_ASSIGNMENT_. Repeat the data that follows, keeping every character intact.

_RAW DATA_.

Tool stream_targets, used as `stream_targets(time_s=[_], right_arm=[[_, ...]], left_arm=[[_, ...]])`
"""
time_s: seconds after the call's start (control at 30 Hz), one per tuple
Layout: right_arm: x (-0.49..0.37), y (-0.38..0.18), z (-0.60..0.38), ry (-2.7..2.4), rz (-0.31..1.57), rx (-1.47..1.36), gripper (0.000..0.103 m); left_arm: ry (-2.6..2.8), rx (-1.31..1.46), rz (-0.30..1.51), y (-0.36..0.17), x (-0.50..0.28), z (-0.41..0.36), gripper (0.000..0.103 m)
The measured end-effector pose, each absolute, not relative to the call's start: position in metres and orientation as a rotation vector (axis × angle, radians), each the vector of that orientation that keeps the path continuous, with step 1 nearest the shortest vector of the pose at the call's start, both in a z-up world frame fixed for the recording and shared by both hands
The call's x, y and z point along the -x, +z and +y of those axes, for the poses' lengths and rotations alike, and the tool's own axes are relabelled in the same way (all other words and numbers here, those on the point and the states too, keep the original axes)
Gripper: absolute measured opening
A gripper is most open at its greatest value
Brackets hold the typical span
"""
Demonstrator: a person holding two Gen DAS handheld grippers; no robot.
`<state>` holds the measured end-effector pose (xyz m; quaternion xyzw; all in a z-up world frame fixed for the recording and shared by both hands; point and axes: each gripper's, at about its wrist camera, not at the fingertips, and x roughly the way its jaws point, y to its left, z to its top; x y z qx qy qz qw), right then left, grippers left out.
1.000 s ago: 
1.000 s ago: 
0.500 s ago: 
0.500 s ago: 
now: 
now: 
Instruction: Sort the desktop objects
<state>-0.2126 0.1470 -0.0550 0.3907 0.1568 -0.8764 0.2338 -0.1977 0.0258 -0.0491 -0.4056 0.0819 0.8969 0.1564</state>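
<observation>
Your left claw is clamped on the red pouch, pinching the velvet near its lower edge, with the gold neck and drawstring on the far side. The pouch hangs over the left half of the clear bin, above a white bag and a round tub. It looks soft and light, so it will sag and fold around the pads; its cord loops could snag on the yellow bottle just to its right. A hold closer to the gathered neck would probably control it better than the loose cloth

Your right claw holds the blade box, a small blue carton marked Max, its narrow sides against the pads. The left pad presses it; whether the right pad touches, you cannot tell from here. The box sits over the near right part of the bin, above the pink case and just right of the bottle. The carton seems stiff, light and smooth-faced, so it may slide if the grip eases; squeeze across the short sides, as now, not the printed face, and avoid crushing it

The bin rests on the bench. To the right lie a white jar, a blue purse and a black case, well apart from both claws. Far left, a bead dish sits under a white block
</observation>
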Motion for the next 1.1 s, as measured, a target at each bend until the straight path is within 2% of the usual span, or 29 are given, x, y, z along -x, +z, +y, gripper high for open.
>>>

_WRITTEN RESPONSE_.
Tool stream_targets, used as `stream_targets(time_s=[_], right_arm=[[_, ...]], left_arm=[[_, ...]])`
"""
time_s: seconds after the call's start (control at 30 Hz), one per tuple
Layout: right_arm: x (-0.49..0.37), y (-0.38..0.18), z (-0.60..0.38), ry (-2.7..2.4), rz (-0.31..1.57), rx (-1.47..1.36), gripper (0.000..0.103 m); left_arm: ry (-2.6..2.8), rx (-1.31..1.46), rz (-0.30..1.51), y (-0.36..0.17), x (-0.50..0.28), z (-0.41..0.36), gripper (0.000..0.103 m)
The measured end-effector pose, each absolute, not relative to the call's start: position in metres and orientation as a rotation vector (axis × angle, radians), each the vector of that orientation that keeps the path continuous, with step 1 nearest the shortest vector of the pose at the call's start, both in a z-up world frame fixed for the recording and shared by both hands
The call's x, y and z point along the -x, +z and +y of those axes, for the poses' lengths and rotations alike, and the tool's own axes are relabelled in the same way (all other words and numbers here, those on the point and the states too, keep the original axes)
Gripper: absolute measured opening
A gripper is most open at its greatest value
Brackets hold the typical span
"""
Demonstrator: a person holding two Gen DAS handheld grippers; no robot.
`<state>` holds the measured end-effector pose (xyz m; quaternion xyzw; all in a z-up world frame fixed for the recording and shared by both hands; point and axes: each gripper's, at about its wrist camera, not at the fingertips, and x roughly the way its jaws point, y to its left, z to its top; x y z qx qy qz qw), right then left, grippers left out.
1.000 s ago: 
1.000 s ago: 
0.500 s ago: 
0.500 s ago: 
now: 
now: 
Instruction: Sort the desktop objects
<state>-0.2126 0.1470 -0.0550 0.3907 0.1568 -0.8764 0.2338 -0.1977 0.0258 -0.0491 -0.4056 0.0819 0.8969 0.1564</state>
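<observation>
Your left claw is clamped on the red pouch, pinching the velvet near its lower edge, with the gold neck and drawstring on the far side. The pouch hangs over the left half of the clear bin, above a white bag and a round tub. It looks soft and light, so it will sag and fold around the pads; its cord loops could snag on the yellow bottle just to its right. A hold closer to the gathered neck would probably control it better than the loose cloth

Your right claw holds the blade box, a small blue carton marked Max, its narrow sides against the pads. The left pad presses it; whether the right pad touches, you cannot tell from here. The box sits over the near right part of the bin, above the pink case and just right of the bottle. The carton seems stiff, light and smooth-faced, so it may slide if the grip eases; squeeze across the short sides, as now, not the printed face, and avoid crushing it

The bin rests on the bench. To the right lie a white jar, a blue purse and a black case, well apart from both claws. Far left, a bead dish sits under a white block
</observation>
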Motion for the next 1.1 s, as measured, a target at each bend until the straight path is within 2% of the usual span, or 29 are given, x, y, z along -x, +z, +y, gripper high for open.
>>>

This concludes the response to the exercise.